How To Host Your First Holiday Dinner With Your Partner
Whether you have your families over or just your closest friends, hosting your first-holiday dinner with your partner can come with some pressure. You both want to bring your childhood traditions to it, you both want your people there, and you both want a chance to relax and enjoy yourselves. Here is how to host your first holiday dinner with your partner and not lose it.
Don’t get fancy with the food
There will be enough complications on this night; you don’t need to add a burnt duck reduction roast.
Don’t be shy to order a holiday dinner from your local supermarket. You’ll save yourselves a headache that is worth all the money in the world.
Hosting a holiday dinner gets expensive. After spending $300 on the dinner, you might feel a little financial heat when it comes to buying your partner a gift.
Agree that the dinner is your gift to each other. Or, purchase a spa day you two can enjoy together the next day (you’ll want to recover somehow).
Accept no help
His mom is going to want to help. Your mom is going to want to help. If they both help, they will argue. If only one of them gets to help…oh wait: that’s not an option!
Insist that nobody can help with the meal. That way, you avoid drama. Plus, you look super generous.
If you and your partner are trying to either socialize or plate appetizers/mix drinks at the same time, it will be chaos. Your guests will be left unattended, or the meal will be left unattended.

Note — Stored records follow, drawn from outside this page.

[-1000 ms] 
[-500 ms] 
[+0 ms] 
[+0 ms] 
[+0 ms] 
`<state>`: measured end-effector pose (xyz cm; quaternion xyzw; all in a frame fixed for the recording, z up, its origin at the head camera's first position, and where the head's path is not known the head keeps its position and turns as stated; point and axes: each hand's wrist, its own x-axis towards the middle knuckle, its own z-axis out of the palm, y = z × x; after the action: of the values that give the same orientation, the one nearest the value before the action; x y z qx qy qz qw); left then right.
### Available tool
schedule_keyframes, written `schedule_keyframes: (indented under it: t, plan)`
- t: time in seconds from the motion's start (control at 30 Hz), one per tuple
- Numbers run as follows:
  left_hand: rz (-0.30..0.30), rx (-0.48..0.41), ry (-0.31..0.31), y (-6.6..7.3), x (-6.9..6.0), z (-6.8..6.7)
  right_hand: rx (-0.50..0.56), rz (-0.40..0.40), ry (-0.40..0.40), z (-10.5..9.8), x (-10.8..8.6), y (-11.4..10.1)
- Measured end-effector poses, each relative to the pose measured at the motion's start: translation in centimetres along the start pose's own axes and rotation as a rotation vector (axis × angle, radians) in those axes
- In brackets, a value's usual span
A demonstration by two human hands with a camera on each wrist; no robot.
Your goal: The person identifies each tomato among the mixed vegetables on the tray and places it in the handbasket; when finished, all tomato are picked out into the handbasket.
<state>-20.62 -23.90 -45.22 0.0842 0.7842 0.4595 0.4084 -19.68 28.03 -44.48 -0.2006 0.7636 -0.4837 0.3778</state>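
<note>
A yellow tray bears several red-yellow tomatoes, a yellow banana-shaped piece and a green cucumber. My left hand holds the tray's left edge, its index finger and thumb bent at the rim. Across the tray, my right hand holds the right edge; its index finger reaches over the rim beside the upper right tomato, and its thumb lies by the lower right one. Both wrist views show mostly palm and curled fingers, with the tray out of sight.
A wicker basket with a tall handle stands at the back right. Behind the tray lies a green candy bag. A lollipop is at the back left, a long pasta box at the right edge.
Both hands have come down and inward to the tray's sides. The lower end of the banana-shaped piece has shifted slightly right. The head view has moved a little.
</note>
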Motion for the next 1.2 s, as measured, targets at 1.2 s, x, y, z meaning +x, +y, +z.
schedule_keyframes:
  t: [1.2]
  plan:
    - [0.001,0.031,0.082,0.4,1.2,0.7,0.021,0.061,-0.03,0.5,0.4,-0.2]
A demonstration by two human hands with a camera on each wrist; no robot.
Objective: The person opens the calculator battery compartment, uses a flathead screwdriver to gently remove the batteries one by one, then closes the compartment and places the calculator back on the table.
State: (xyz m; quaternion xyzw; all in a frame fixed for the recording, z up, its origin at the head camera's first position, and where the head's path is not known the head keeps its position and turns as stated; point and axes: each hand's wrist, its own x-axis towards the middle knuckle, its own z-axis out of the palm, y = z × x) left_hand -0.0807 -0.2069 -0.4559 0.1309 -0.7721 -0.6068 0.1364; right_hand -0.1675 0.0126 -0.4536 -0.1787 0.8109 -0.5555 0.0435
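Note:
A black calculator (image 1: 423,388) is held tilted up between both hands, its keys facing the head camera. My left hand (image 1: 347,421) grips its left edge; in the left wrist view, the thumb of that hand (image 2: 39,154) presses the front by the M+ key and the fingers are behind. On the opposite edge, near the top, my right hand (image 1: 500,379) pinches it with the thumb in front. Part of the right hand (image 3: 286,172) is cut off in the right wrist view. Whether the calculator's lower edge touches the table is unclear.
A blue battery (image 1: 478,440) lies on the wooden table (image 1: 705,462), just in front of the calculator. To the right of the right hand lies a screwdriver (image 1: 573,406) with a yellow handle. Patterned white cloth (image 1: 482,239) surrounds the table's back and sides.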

Make a plan in advance. He is in charge of the cocktails—he can make those while you socialize. When people have their drinks, you take over plating appetizers, and your man can socialize.
Once you open up Pandora’s box of extended family, it’s very difficult to close. If you’re having your second cousin, why can’t your third cousin’s boyfriend of two months come? See what I mean.
Only invite siblings and parents. That’s it. Explain to people you cannot afford to host everyone (they can’t argue with your finances) and you’re keeping the meal small.
You’ll be tempted to turn to alcohol early in the day. By the time your mother-in-law has commented on the slightly burnt pigs in a blanket, that carton of eggnog will look really good. Unfortunately, if you drink too early, you’ll take twice as long to make (and get through) the meal. And you’ll end up arguing with your partner in front of your family.
Have an activity waiting for your guests the second they come in the door. Whether it’s cookie decorating or gingerbread house making, lay out an activity that is easy, fun and in their faces. Family during the holiday are like toddlers: they need to be distracted so you can get work done!
Your parents are going to want to include your childhood traditions in the meal. His parents will want to do the same thing. It could get messy when half the guests want to play drinking games, and the other half want to say prayers.
Tell your family that it’s important to you and your partner to create your traditions. When you have meals at their house, you can do their traditions. But this is your home; you should choose the traditions.
Give each other relief
There will come a time when your mother-in-law has made one too many comments, and you need to go in the back yard and scream obscenities.
Just have a code word or hand signal you do with your partner to notify him you need his help. He’ll know it’s his job to distract the guests, so they don’t go looking for you.